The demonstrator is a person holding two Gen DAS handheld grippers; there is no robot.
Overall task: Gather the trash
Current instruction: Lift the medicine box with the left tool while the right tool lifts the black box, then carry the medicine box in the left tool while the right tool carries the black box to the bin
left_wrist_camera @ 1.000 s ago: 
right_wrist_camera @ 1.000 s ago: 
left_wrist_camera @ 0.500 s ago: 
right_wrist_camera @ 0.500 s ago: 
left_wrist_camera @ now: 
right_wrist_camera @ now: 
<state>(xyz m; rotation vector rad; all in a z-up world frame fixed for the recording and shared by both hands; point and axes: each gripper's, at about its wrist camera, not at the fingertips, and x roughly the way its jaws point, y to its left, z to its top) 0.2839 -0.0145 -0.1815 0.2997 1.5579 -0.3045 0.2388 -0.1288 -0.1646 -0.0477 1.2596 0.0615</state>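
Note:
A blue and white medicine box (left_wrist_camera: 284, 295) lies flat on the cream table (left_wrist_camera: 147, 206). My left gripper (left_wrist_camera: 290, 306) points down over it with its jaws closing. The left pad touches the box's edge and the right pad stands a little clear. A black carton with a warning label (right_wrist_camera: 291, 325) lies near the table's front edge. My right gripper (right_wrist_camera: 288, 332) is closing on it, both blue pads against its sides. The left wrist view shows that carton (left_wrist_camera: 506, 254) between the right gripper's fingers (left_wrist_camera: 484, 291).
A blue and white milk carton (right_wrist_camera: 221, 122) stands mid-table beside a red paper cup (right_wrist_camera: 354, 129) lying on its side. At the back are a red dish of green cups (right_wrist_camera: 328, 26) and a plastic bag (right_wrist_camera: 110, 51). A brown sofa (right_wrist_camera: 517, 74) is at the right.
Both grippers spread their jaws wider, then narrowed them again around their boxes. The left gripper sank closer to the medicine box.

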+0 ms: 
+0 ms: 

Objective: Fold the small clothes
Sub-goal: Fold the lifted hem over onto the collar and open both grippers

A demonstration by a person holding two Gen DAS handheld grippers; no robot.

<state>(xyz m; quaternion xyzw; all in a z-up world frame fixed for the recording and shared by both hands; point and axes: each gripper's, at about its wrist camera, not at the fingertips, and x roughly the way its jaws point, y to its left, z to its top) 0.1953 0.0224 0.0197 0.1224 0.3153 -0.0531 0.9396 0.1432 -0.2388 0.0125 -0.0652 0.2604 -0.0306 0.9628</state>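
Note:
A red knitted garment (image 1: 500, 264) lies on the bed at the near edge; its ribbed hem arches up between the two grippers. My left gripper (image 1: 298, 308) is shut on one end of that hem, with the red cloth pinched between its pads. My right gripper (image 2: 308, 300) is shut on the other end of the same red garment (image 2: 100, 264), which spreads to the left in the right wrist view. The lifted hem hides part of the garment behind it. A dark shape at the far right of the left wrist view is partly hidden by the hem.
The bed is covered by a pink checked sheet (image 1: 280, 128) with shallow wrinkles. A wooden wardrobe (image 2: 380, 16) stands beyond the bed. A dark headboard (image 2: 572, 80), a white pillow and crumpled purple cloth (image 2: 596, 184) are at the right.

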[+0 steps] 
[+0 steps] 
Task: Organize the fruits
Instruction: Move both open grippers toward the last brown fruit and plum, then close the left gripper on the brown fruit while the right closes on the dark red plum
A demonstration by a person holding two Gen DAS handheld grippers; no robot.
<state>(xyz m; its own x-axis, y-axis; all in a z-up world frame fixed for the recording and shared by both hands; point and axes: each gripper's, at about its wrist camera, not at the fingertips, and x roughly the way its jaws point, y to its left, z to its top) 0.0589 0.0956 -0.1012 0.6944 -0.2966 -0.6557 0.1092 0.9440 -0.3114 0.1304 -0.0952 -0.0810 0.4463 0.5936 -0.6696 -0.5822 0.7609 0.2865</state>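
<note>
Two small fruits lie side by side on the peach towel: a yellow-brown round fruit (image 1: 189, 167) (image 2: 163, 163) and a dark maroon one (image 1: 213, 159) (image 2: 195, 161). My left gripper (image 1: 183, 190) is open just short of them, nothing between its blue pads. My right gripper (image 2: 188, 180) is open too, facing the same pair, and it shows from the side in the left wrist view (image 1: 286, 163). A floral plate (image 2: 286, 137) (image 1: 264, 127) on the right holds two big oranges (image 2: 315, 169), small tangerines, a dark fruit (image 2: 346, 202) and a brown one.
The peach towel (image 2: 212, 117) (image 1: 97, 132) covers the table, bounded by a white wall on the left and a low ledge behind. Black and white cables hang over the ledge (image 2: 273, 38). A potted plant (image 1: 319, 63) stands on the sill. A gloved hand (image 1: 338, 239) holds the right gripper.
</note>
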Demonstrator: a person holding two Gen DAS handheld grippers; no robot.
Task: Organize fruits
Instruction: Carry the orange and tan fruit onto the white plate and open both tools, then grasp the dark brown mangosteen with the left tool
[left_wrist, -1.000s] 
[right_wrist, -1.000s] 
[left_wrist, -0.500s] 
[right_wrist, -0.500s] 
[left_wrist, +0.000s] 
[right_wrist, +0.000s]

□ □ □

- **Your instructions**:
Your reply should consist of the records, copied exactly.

- **Problem solution**:
The demonstrator is a person holding two Gen DAS handheld grippers; there is no robot.
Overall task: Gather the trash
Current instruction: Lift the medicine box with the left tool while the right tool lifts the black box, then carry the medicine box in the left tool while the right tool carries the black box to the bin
left_wrist_camera @ 1.000 s ago: 
right_wrist_camera @ 1.000 s ago: 
left_wrist_camera @ 0.500 s ago: 
right_wrist_camera @ 0.500 s ago: 
left_wrist_camera @ now: 
right_wrist_camera @ now: 
<state>(xyz m; rotation vector rad; all in a z-up world frame fixed for the recording and shared by both hands; point and axes: each gripper's, at about its wrist camera, not at the fingertips, and x roughly the way its jaws point, y to its left, z to its top) 0.2839 -0.0145 -0.1815 0.2997 1.5579 -0.3045 0.2388 -0.1288 -0.1646 -0.0477 1.2596 0.0615</state>
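Note:
A blue and white medicine box (left_wrist_camera: 284, 295) lies flat on the cream table (left_wrist_camera: 147, 206). My left gripper (left_wrist_camera: 290, 306) points down over it with its jaws closing. The left pad touches the box's edge and the right pad stands a little clear. A black carton with a warning label (right_wrist_camera: 291, 325) lies near the table's front edge. My right gripper (right_wrist_camera: 288, 332) is closing on it, both blue pads against its sides. The left wrist view shows that carton (left_wrist_camera: 506, 254) between the right gripper's fingers (left_wrist_camera: 484, 291).
A blue and white milk carton (right_wrist_camera: 221, 122) stands mid-table beside a red paper cup (right_wrist_camera: 354, 129) lying on its side. At the back are a red dish of green cups (right_wrist_camera: 328, 26) and a plastic bag (right_wrist_camera: 110, 51). A brown sofa (right_wrist_camera: 517, 74) is at the right.
Both grippers spread their jaws wider, then narrowed them again around their boxes. The left gripper sank closer to the medicine box.
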
+0 ms: 
+0 ms: 

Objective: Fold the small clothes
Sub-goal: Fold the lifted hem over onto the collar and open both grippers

A demonstration by a person holding two Gen DAS handheld grippers; no robot.

<state>(xyz m; quaternion xyzw; all in a z-up world frame fixed for the recording and shared by both hands; point and axes: each gripper's, at about its wrist camera, not at the fingertips, and x roughly the way its jaws point, y to its left, z to its top) 0.1953 0.0224 0.0197 0.1224 0.3153 -0.0531 0.9396 0.1432 -0.2388 0.0125 -0.0652 0.2604 -0.0306 0.9628</state>
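Note:
A red knitted garment (image 1: 500, 264) lies on the bed at the near edge; its ribbed hem arches up between the two grippers. My left gripper (image 1: 298, 308) is shut on one end of that hem, with the red cloth pinched between its pads. My right gripper (image 2: 308, 300) is shut on the other end of the same red garment (image 2: 100, 264), which spreads to the left in the right wrist view. The lifted hem hides part of the garment behind it. A dark shape at the far right of the left wrist view is partly hidden by the hem.
The bed is covered by a pink checked sheet (image 1: 280, 128) with shallow wrinkles. A wooden wardrobe (image 2: 380, 16) stands beyond the bed. A dark headboard (image 2: 572, 80), a white pillow and crumpled purple cloth (image 2: 596, 184) are at the right.
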
[+0 steps] 
[+0 steps] 
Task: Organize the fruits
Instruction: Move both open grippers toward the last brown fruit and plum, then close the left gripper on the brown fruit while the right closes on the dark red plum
A demonstration by a person holding two Gen DAS handheld grippers; no robot.
<state>(xyz m; its own x-axis, y-axis; all in a z-up world frame fixed for the recording and shared by both hands; point and axes: each gripper's, at about its wrist camera, not at the fingertips, and x roughly the way its jaws point, y to its left, z to its top) 0.0589 0.0956 -0.1012 0.6944 -0.2966 -0.6557 0.1092 0.9440 -0.3114 0.1304 -0.0952 -0.0810 0.4463 0.5936 -0.6696 -0.5822 0.7609 0.2865</state>
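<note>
Two small fruits lie side by side on the peach towel: a yellow-brown round fruit (image 1: 189, 167) (image 2: 163, 163) and a dark maroon one (image 1: 213, 159) (image 2: 195, 161). My left gripper (image 1: 183, 190) is open just short of them, nothing between its blue pads. My right gripper (image 2: 188, 180) is open too, facing the same pair, and it shows from the side in the left wrist view (image 1: 286, 163). A floral plate (image 2: 286, 137) (image 1: 264, 127) on the right holds two big oranges (image 2: 315, 169), small tangerines, a dark fruit (image 2: 346, 202) and a brown one.
The peach towel (image 2: 212, 117) (image 1: 97, 132) covers the table, bounded by a white wall on the left and a low ledge behind. Black and white cables hang over the ledge (image 2: 273, 38). A potted plant (image 1: 319, 63) stands on the sill. A gloved hand (image 1: 338, 239) holds the right gripper.
</note>
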Demonstrator: a person holding two Gen DAS handheld grippers; no robot.
Task: Organize fruits
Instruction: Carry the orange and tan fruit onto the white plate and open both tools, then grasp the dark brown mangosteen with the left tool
[left_wrist, -1.000s] 
[right_wrist, -1.000s] 
[left_wrist, -0.500s] 
[right_wrist, -0.500s] 
[left_wrist, +0.000s] 
[right_wrist, +0.000s]

The work on this exercise is complete.